=== Exercise objective ===
Every line from the one holding "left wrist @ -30" through the one holding "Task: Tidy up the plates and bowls" in the data below must be returned exactly, both ends included, with pictures left out and nothing else added.

=== Extracted material ===
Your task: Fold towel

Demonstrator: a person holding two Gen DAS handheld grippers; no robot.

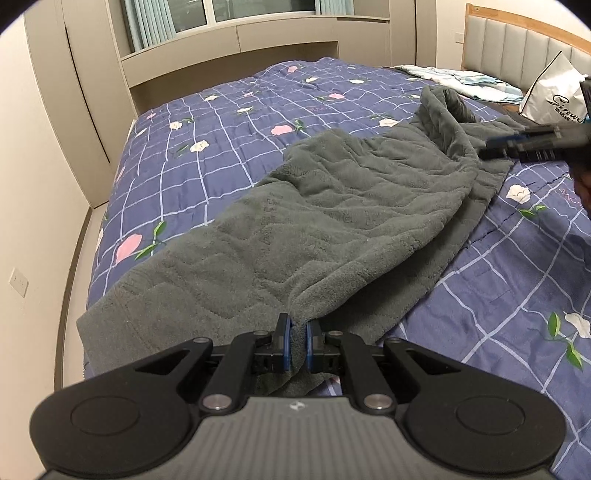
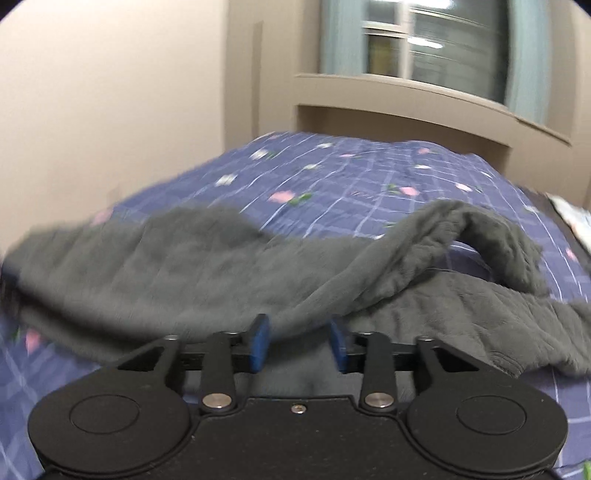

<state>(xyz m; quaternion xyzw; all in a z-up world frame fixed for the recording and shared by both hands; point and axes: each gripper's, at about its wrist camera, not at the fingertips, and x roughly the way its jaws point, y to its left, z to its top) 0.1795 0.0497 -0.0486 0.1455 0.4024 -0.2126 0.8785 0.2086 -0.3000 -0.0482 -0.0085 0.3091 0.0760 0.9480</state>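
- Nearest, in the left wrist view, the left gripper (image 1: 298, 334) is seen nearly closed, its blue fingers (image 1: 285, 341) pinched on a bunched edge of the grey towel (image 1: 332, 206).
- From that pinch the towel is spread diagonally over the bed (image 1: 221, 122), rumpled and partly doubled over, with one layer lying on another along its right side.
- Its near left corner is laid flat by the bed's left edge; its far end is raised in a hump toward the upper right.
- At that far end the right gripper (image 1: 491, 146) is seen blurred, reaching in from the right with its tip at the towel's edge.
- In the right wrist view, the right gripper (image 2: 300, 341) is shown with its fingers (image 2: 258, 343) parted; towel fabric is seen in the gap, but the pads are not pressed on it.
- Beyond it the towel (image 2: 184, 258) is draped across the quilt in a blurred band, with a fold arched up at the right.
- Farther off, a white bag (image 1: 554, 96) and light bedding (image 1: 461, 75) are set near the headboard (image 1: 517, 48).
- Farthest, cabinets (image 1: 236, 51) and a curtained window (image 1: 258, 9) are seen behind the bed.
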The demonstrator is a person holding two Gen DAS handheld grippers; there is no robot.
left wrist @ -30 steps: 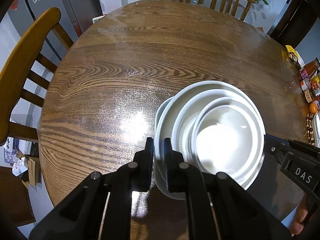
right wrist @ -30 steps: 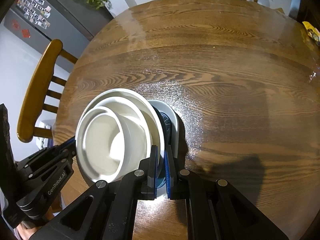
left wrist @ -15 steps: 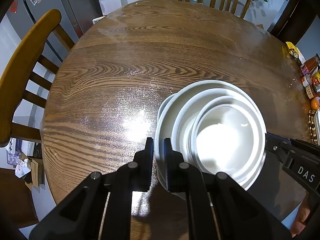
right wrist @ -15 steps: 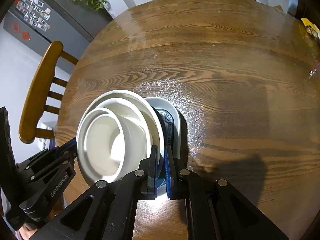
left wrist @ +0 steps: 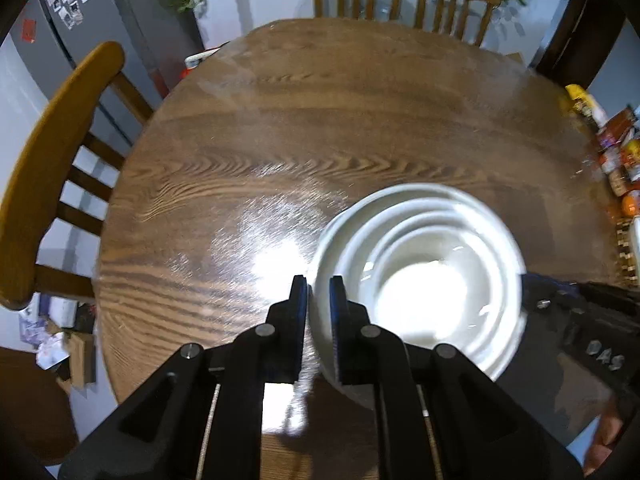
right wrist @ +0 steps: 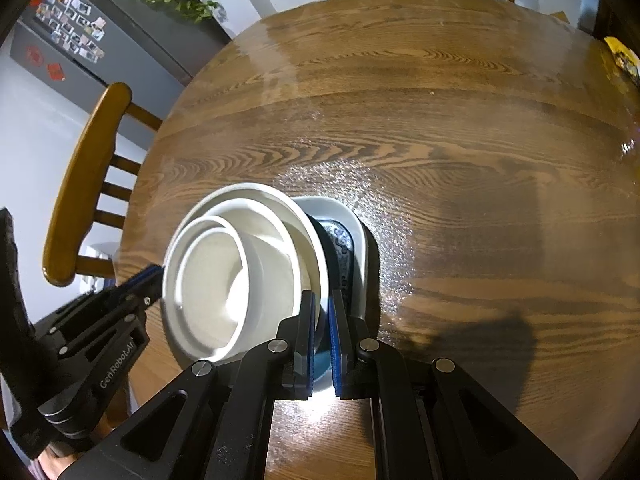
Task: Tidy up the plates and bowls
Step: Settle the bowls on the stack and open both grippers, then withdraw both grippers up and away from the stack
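The stack of nested white glazed ceramic bowls [right wrist: 240, 276] is blurred in the left wrist view, and its near rim is hidden behind black gripper fingers in both views. Beneath it, a shallow white dish with a blue painted pattern [right wrist: 344, 240] is seen only as a crescent in the right wrist view; how much of it is patterned cannot be told. The stack is near the front edge of the round, glossy, strongly grained wooden counter [right wrist: 440, 140]. The left gripper [left wrist: 318, 292] straddles the stack's left rim, its jaws having just been opening slightly, with the rim between them. The right gripper [right wrist: 322, 308] is pinched on the stack's right rim. Beyond the stack, curved-back wooden chairs [right wrist: 88, 176] ring the counter, and a grey fridge with photos [right wrist: 80, 28] stands behind them.
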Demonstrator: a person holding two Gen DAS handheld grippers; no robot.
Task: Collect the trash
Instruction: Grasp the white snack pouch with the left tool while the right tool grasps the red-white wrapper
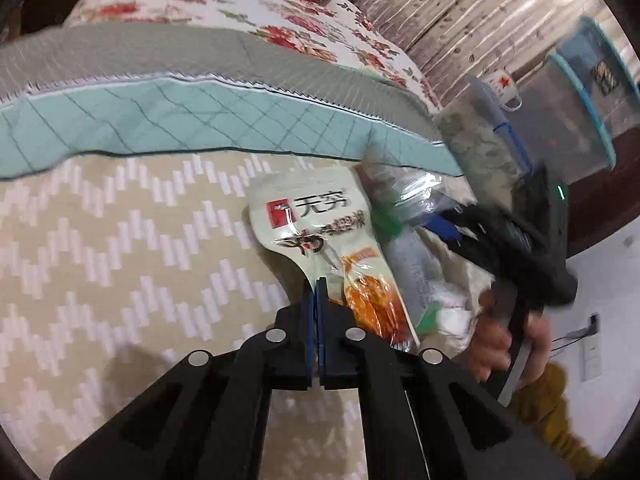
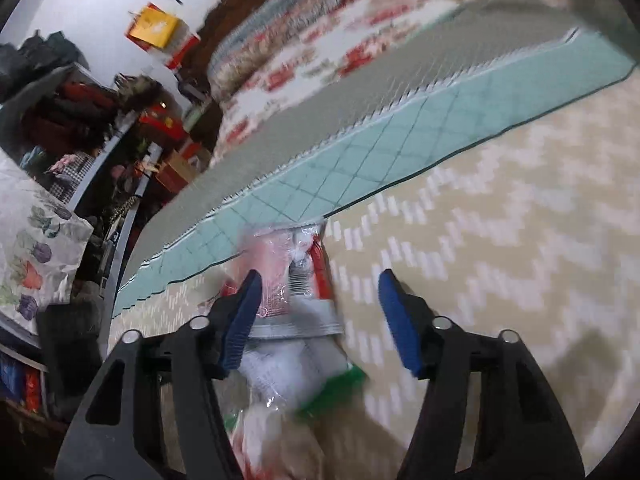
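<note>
While both tools work the bedspread:
left gripper (image 1: pixel 320 292): clamped on snack wrapper (image 1: pixel 320 236) — long axis running ahead;
right gripper (image 2: pixel 320 300): jaws apart — straddling plastic packets (image 2: pixel 304 280), nearer.

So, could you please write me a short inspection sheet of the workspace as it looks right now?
Surface: beige zigzag-patterned bedspread, teal quilted blanket lying across it.
Job's things: snack wrapper; pile of clear plastic wrappers.
Clutter: nothing else seen on the bedspread.
Grippers: left gripper shut on the snack wrapper's edge; right gripper open, straddling the wrappers, blurred.
Cables: wall socket with a lead.
Surroundings: floral quilt; stacked plastic boxes; crowded shelves.
</note>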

=== Response box ===
left wrist @ -30 steps: 
right wrist @ -30 steps: 
left wrist @ -15 steps: 
right wrist @ -15 steps: 
left wrist @ +0 steps: 
right wrist @ +0 steps: 
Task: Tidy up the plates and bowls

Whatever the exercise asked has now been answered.